### PROVIDED DATA ###
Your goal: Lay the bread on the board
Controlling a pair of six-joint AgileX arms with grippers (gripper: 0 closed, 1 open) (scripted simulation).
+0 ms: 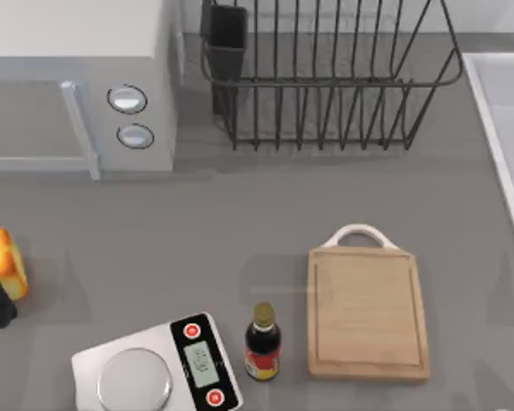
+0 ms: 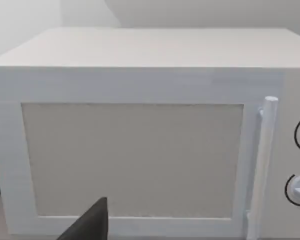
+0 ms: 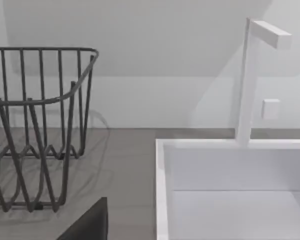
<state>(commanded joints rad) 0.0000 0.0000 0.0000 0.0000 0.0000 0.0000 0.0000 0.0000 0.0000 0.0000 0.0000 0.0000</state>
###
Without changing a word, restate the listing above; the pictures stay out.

**FINISHED EXERCISE**
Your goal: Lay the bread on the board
Controlling a pair of six-joint AgileX arms with grippers (gripper: 0 closed, 1 open) (scripted simulation).
+0 ms: 
+0 ms: 
+0 ms: 
<state>(commanded joints rad) 0.0000 0.0000 0.0000 0.0000 0.0000 0.0000 0.0000 0.0000 0.0000 0.0000 0.0000 0.0000</state>

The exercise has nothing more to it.